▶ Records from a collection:

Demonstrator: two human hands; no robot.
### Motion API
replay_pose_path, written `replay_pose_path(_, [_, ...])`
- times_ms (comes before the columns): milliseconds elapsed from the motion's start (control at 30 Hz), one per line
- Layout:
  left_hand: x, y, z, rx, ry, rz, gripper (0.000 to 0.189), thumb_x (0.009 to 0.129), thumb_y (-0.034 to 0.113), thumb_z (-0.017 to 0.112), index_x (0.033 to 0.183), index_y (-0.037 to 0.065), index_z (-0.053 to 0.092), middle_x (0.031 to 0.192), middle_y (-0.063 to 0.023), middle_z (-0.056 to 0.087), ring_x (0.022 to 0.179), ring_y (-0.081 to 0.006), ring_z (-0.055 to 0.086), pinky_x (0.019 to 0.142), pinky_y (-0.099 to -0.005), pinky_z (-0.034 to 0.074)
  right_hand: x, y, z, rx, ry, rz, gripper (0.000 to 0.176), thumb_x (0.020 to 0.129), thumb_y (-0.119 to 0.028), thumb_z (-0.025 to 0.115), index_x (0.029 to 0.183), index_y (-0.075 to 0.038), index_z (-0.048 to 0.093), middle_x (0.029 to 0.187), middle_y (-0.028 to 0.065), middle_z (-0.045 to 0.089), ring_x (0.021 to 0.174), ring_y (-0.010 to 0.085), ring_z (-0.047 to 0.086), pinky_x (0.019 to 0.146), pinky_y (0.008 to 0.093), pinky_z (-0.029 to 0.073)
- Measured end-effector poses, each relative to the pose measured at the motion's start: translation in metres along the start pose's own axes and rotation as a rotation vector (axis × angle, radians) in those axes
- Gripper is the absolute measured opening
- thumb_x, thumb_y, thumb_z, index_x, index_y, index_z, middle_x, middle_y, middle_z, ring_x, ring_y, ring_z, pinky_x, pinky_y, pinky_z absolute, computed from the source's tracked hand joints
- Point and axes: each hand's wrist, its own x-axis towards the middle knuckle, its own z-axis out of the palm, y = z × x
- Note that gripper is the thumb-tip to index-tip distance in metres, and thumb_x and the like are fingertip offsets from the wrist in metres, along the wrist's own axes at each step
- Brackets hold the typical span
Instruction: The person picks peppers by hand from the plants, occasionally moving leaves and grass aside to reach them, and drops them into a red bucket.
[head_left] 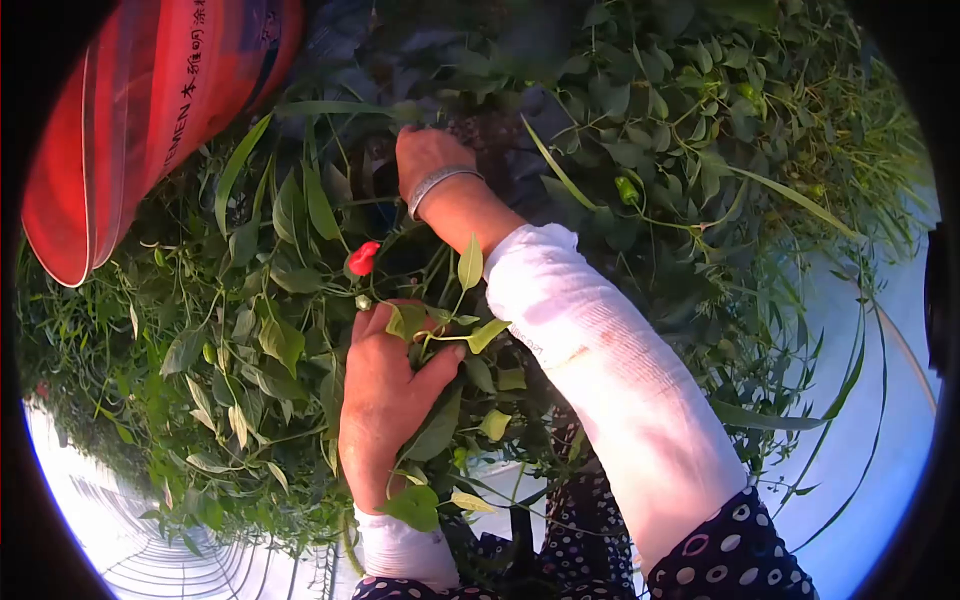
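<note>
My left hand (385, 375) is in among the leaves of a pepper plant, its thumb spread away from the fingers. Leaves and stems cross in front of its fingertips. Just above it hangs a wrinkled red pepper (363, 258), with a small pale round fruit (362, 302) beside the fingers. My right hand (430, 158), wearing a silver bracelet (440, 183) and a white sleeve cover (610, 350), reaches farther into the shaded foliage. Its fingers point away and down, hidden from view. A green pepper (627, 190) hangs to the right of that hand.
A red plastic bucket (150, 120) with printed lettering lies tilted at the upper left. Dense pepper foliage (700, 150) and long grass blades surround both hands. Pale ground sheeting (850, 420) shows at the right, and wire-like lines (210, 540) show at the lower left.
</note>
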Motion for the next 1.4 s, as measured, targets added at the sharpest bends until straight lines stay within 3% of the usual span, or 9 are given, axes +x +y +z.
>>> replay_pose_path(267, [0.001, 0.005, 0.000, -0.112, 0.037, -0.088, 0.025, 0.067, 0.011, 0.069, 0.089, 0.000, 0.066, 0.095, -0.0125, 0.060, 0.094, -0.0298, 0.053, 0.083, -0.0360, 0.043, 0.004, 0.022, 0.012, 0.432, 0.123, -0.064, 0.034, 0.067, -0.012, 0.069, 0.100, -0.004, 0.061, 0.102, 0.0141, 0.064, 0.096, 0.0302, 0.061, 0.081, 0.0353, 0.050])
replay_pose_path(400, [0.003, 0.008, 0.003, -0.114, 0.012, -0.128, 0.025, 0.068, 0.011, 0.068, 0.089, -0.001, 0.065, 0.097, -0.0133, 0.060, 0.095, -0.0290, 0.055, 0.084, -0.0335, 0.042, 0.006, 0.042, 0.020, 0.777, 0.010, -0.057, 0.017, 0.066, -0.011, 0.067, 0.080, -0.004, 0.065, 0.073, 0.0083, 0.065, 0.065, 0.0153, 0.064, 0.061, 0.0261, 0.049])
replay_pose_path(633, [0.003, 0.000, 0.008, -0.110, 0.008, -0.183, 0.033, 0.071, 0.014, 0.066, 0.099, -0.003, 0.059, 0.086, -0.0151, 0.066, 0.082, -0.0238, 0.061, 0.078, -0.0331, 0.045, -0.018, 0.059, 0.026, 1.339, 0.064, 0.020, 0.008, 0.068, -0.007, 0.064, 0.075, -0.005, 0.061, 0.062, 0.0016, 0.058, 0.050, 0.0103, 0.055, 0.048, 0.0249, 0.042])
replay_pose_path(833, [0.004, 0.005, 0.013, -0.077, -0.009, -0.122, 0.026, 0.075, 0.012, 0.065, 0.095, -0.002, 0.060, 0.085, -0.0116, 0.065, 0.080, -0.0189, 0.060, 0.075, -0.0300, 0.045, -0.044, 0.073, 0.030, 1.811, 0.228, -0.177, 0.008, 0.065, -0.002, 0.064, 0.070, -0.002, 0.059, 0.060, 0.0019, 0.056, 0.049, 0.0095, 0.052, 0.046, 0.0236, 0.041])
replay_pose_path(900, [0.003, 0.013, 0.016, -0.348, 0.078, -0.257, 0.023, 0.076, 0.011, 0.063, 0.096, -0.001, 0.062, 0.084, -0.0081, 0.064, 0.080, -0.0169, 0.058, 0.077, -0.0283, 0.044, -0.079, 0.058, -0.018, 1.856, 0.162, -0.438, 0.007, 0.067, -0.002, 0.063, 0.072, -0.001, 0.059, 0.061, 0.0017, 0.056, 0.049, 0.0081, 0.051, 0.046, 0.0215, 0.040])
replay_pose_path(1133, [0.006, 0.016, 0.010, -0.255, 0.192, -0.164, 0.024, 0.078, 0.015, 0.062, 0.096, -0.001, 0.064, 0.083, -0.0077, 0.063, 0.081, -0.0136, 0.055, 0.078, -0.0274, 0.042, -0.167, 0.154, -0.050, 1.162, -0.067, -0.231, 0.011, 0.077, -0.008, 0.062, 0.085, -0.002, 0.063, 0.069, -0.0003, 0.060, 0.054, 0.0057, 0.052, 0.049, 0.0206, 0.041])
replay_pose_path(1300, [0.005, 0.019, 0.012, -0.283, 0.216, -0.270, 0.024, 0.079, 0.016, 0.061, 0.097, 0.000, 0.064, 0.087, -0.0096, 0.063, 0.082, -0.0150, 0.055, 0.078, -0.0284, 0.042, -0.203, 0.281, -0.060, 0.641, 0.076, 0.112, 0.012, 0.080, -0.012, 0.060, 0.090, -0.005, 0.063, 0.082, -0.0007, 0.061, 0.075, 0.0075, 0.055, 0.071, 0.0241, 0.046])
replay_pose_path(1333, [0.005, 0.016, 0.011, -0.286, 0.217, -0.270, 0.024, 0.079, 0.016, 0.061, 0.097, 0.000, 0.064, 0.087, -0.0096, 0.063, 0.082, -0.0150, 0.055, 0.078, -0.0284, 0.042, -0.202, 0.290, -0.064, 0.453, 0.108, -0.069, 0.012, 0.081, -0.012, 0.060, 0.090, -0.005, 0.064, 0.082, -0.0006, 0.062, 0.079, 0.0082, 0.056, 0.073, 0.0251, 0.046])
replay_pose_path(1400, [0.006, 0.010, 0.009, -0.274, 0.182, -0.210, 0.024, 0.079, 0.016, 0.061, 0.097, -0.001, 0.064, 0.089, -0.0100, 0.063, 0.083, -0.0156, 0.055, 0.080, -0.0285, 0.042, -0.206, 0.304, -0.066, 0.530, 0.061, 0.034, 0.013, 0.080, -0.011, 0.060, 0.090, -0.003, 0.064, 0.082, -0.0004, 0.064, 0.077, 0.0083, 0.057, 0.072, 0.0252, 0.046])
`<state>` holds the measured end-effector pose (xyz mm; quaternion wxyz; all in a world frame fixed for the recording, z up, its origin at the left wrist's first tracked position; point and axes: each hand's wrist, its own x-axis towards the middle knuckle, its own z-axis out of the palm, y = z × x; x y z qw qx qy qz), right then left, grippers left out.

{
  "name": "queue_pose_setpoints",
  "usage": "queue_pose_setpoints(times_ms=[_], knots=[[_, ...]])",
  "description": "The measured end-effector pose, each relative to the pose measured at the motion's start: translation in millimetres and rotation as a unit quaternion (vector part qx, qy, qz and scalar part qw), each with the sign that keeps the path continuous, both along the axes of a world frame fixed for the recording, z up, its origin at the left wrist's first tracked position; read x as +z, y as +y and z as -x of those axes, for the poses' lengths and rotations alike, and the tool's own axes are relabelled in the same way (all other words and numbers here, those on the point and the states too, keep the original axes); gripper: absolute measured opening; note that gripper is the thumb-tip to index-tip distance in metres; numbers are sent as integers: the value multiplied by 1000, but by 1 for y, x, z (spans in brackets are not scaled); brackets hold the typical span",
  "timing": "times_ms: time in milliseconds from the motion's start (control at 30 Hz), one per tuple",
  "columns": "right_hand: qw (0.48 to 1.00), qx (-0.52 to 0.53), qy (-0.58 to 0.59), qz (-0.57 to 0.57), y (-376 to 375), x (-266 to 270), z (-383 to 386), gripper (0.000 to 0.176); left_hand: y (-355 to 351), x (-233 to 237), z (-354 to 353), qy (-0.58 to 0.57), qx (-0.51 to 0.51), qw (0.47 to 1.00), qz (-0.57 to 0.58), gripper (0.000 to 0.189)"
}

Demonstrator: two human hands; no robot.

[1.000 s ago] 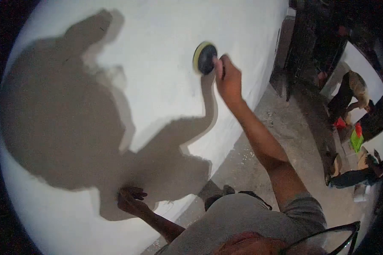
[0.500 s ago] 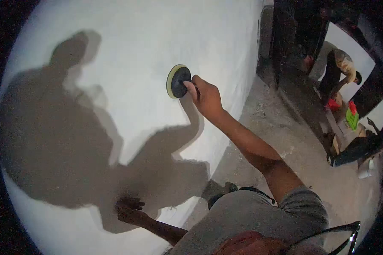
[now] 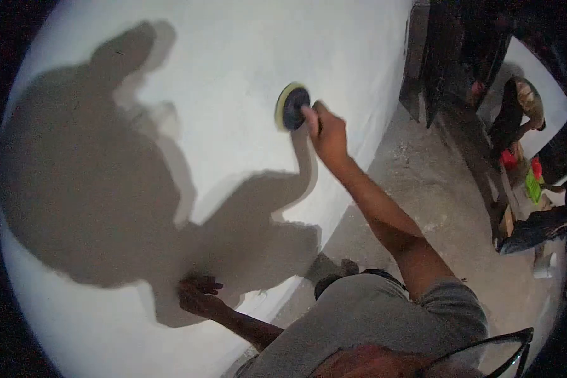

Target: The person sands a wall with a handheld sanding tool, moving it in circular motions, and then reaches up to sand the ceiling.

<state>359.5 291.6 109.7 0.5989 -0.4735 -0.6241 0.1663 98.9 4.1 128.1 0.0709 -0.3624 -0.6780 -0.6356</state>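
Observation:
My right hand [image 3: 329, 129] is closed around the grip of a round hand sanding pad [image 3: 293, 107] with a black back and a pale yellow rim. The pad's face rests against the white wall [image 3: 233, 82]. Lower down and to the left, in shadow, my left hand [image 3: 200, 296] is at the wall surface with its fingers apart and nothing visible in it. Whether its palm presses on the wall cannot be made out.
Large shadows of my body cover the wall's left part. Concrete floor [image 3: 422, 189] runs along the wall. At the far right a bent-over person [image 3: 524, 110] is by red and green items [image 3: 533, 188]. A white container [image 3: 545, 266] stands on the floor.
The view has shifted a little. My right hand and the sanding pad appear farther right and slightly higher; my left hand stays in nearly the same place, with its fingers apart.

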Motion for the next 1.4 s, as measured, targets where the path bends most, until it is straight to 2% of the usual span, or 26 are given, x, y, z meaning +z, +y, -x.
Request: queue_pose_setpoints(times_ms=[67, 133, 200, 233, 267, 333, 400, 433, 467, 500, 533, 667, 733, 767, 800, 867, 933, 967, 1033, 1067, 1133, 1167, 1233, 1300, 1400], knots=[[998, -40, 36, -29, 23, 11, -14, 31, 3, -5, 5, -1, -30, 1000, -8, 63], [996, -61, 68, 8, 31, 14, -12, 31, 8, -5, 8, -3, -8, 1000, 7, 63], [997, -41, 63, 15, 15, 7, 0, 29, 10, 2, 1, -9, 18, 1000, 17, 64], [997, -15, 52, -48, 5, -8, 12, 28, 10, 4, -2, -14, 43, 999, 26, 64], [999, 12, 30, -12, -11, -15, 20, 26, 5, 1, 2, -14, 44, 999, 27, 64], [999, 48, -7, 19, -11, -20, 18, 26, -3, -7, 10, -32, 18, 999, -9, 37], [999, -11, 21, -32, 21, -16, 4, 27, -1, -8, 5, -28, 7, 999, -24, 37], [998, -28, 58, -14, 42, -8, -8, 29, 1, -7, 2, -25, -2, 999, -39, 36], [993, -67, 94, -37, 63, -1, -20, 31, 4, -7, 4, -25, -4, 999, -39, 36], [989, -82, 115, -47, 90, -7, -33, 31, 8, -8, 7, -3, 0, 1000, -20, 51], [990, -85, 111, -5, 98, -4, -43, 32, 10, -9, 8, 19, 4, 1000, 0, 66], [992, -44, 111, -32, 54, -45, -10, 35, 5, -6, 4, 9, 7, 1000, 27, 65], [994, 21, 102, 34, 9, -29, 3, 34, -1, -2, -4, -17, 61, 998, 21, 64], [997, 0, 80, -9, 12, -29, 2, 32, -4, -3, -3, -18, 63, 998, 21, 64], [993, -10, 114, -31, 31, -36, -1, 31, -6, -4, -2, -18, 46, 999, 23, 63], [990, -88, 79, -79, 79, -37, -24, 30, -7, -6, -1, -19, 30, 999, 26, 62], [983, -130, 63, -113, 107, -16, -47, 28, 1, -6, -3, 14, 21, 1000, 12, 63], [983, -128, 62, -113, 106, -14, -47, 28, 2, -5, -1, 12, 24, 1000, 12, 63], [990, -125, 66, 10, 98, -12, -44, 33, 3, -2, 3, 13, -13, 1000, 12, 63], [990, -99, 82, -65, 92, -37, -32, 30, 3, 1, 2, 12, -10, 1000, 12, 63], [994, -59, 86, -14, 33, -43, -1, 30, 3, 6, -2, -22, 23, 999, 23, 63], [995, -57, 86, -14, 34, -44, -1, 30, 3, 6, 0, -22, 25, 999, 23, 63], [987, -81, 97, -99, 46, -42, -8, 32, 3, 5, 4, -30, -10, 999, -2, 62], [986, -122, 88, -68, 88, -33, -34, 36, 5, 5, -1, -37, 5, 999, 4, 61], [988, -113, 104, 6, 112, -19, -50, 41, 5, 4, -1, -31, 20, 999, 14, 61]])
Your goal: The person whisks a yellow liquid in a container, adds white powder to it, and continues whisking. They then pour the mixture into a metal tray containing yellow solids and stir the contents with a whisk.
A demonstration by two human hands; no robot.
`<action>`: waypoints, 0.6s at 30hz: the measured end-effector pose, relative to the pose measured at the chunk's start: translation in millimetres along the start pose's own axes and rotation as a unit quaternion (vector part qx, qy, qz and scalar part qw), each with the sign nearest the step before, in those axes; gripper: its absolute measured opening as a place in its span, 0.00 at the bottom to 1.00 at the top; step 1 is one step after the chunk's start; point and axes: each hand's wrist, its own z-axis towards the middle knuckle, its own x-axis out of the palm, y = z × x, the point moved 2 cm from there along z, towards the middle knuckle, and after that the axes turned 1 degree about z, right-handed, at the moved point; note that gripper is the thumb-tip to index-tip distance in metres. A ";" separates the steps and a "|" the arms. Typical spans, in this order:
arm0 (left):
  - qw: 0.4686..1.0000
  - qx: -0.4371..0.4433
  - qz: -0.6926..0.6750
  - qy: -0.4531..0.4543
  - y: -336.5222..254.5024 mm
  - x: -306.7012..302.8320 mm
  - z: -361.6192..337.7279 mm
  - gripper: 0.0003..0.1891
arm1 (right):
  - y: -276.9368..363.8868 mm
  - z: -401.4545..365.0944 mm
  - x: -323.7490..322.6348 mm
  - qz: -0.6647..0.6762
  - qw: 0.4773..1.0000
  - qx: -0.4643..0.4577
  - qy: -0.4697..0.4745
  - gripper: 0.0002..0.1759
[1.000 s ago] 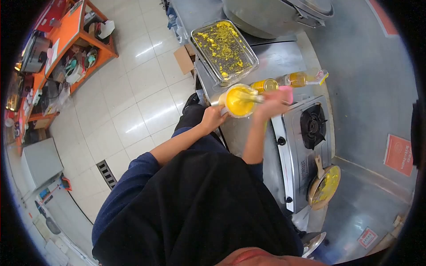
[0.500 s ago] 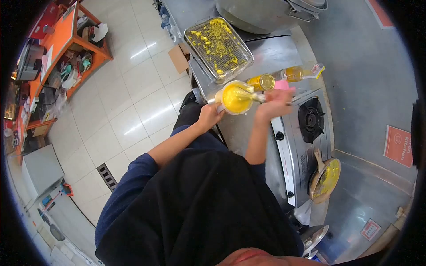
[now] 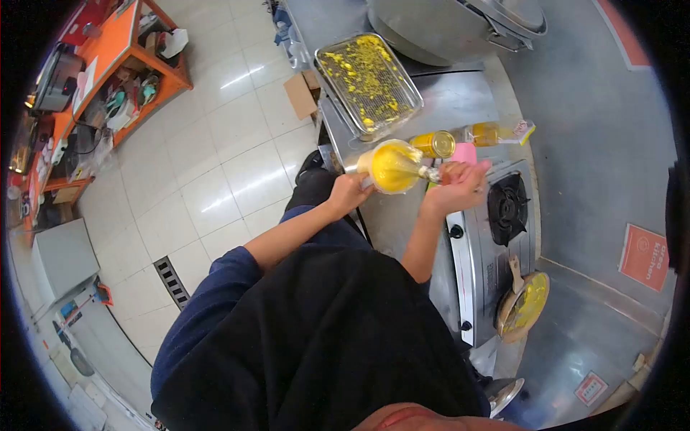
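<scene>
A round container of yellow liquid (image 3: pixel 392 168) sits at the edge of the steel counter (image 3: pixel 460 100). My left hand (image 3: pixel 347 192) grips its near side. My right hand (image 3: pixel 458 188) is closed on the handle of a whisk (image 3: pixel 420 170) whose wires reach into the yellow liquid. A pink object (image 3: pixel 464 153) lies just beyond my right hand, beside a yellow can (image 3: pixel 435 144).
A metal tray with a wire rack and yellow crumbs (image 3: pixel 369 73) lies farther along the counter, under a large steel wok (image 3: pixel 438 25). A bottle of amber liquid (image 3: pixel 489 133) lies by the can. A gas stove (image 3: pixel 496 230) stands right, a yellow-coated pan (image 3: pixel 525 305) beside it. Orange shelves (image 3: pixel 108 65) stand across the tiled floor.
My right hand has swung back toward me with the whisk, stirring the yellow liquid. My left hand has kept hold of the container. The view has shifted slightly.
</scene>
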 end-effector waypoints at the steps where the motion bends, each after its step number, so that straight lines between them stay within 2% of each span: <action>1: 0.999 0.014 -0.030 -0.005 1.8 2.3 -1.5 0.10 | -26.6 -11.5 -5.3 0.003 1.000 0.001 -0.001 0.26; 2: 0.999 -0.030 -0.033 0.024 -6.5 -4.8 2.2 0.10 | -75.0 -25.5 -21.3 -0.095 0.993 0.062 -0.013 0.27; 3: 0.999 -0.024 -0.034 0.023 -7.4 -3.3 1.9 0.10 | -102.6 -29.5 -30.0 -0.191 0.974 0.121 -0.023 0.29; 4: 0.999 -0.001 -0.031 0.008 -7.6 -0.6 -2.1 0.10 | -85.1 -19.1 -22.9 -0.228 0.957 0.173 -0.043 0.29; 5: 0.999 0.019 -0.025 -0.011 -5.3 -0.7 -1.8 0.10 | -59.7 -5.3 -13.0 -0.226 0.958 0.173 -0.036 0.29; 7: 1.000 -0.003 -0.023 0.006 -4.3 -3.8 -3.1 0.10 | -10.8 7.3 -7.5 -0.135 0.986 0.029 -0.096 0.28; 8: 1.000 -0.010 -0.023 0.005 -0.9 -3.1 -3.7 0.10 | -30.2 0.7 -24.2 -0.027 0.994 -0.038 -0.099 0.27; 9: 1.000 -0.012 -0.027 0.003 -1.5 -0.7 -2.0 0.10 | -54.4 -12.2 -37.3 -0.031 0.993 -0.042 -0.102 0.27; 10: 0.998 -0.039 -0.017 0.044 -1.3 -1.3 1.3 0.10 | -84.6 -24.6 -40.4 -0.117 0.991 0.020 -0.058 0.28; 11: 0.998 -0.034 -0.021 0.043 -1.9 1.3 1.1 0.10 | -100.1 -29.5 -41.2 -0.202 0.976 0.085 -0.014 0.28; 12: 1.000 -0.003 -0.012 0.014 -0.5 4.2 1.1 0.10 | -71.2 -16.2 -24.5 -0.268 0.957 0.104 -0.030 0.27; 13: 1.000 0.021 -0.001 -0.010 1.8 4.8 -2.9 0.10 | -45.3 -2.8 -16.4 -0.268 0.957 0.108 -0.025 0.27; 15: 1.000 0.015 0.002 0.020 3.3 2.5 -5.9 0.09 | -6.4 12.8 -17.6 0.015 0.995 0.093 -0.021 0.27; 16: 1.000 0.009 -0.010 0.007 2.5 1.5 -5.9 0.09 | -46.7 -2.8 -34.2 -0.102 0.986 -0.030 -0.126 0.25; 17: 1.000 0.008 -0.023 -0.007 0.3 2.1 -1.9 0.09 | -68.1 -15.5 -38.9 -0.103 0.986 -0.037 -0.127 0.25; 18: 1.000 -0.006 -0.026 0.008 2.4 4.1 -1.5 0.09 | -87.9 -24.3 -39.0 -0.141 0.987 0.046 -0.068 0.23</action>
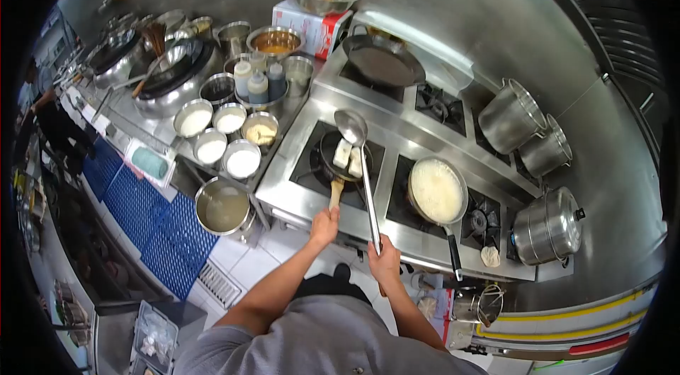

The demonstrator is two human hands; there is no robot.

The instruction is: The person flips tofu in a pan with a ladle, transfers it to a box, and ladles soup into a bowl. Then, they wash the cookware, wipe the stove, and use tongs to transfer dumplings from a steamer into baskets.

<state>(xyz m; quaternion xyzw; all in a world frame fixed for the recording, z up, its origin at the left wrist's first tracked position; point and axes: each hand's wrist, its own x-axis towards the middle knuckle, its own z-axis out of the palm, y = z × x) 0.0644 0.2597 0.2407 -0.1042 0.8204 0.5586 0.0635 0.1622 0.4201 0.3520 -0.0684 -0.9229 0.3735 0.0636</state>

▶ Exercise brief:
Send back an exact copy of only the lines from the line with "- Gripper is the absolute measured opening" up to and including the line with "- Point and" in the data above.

▶ Task solution:
- Gripper is the absolute measured opening
- thumb_x, thumb_y, thumb_z, index_x, index_y, index_z, middle_x, middle_y, middle_z, ring_x, ring_y, ring_z, pinky_x, pinky_y, pinky_z absolute, computed from the source's tracked hand joints
- Point and axes: each hand's wrist, its own x-axis towards the middle knuckle, its own z-axis out of the palm, y = z × x

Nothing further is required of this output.